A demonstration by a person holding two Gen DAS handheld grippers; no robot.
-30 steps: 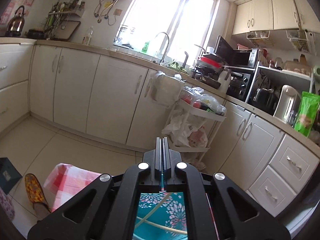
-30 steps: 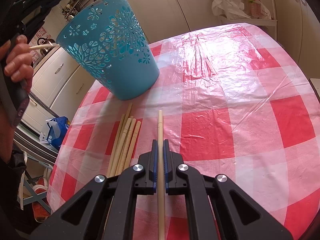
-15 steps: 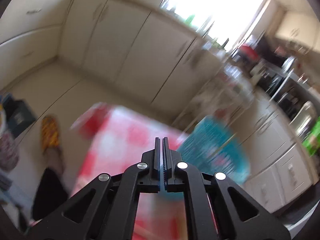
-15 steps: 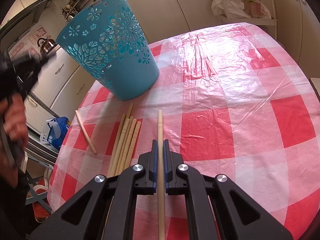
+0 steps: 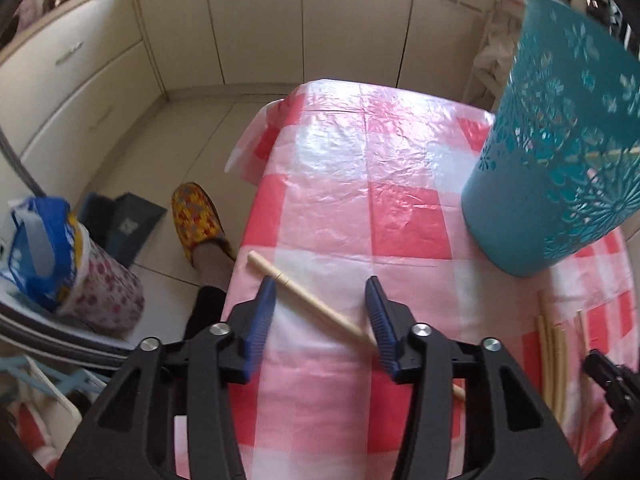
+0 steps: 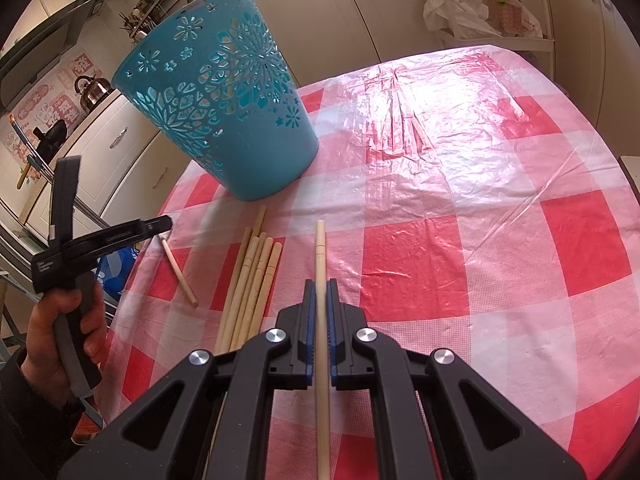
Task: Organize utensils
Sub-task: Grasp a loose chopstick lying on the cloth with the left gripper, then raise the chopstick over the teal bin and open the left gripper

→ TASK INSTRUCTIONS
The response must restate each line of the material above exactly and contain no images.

→ TASK RESULT
A demonstration by a person holding two Gen DAS handheld grippers; no robot.
-30 steps: 
-30 steps: 
-15 steps: 
-15 steps: 
+0 steps: 
+0 steps: 
Task: Organize utensils
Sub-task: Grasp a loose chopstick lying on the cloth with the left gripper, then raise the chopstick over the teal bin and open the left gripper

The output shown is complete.